De l’hôtel à la spatule Elvis
La gestion familiale est-elle un garde-fou aux dérives mercantiles? Jacques Brel avait signé un document chez Barclay demandant à ses proches, mais aussi à ses compositeurs, arrangeurs et producteurs, de ne jamais sortir cinq titres laissés derrière lui. On les retrouve finalement sur une compilation, sous le prétexte qu’ils avaient été largement diffusés dans les locaux de la Fondation Jacques Brel.
Feu Jimi Hendrix, exploité sans scrupules de son vivant, l’est comme jamais depuis sa disparition. Avec un certain talent. A sa disparition en 1970, à 27 ans, il lui restait 20 000 dollars en banque. Sa succession a fait l’objet d’une guerre sans merci. Le père du Voodoo Child a attaqué la maison de disques. Paul Allen, richissime créateur de Microsoft, lui aurait prêté main-forte. Ainsi, en quarante-huit ans, la discographie du génial gaucher s’est enrichie de 14 albums studio et 22 live. L’an denier, il a rapporté 7 millions de dollars.
Elvis reste un cas à part. Sa légende fait swinguer le tiroir-caisse quarante ans après sa mise en terre. Six cent mille fans venus du monde entier lui vouent un culte annuel dans son manoir de Graceland, où pour 8 billets verts, vous pourrez acquérir jusqu’à la copie de sa spatule à barbecue et mille choses encore. A cinq minutes à pied, on vous propose de séjourner au Guest House at Graceland. Un hôtel où, du sol au plafond, tout est décoré Presley.

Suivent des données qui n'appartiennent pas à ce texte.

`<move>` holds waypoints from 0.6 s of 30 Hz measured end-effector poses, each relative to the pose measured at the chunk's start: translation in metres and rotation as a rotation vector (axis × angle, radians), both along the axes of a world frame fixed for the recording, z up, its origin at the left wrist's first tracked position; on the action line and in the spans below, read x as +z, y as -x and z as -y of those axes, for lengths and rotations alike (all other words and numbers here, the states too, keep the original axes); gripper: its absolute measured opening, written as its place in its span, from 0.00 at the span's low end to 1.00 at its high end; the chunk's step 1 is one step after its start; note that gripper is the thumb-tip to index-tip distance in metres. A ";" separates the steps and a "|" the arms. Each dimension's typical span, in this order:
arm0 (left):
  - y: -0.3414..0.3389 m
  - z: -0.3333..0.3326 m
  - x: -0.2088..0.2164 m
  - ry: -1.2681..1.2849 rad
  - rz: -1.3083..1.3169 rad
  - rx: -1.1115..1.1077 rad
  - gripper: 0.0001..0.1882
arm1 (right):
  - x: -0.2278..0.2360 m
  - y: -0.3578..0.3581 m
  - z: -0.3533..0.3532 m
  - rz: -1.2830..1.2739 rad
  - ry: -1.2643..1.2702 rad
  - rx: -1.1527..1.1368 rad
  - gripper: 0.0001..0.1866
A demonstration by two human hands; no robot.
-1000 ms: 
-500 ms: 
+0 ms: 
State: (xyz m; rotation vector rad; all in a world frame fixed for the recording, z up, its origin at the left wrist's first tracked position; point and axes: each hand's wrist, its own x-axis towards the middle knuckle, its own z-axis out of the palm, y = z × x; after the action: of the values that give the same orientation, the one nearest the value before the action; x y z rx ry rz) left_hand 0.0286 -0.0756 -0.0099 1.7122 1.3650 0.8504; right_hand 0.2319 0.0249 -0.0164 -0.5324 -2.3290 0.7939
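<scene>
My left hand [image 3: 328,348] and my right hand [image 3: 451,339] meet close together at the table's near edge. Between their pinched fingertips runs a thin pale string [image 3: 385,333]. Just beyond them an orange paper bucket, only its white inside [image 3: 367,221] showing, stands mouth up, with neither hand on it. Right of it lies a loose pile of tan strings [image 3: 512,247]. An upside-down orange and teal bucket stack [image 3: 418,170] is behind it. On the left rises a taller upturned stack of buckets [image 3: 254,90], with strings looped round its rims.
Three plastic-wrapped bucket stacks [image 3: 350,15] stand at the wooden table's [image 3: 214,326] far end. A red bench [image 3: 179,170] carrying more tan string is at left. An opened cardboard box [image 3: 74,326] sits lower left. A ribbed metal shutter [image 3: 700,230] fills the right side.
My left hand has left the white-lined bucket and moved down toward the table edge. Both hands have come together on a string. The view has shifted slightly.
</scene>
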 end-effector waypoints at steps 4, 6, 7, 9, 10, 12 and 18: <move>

Enfin, on attendait beaucoup des prolifiques Prince (18 millions de dollars l’an dernier) et David Bowie (9,5 millions) montés au ciel en 2016. Le studio Paisley Park du premier est devenu un musée. Compter entre 38 et 160 dollars le sésame. Le premier opus proposé depuis son overdose accidentelle de médicaments, Piano & A Microphone, clavier et voix datés de 1983, n’a rien d’un feu d’artifice. L’artiste a pourtant laissé des centaines de bandes numérotées et classées rangées dans une pièce sécurisée baptisée The Vault. Bowie, plus conventionnel, écoule l’intégrale de son oeuvre en coffrets destinés aux complétistes. Le tout dernier, Loving The Alien (1983-1988) contient même une version inédite de l’album Never Let Me Down réorchestré autour de sa voix, mais sans lui aux commandes. Le résultat est forcément discutable. Las, l’étoile du chanteur polymorphe brille à jamais. Celles de la pochette de Blackstar, version vinyle, se sont dévoilées aux yeux des fans sous l’effet de la lumière quatre mois après sa mort. Un dernier et élégant clin d’œil d’outre-tombe bel et bien voulu par l’artiste.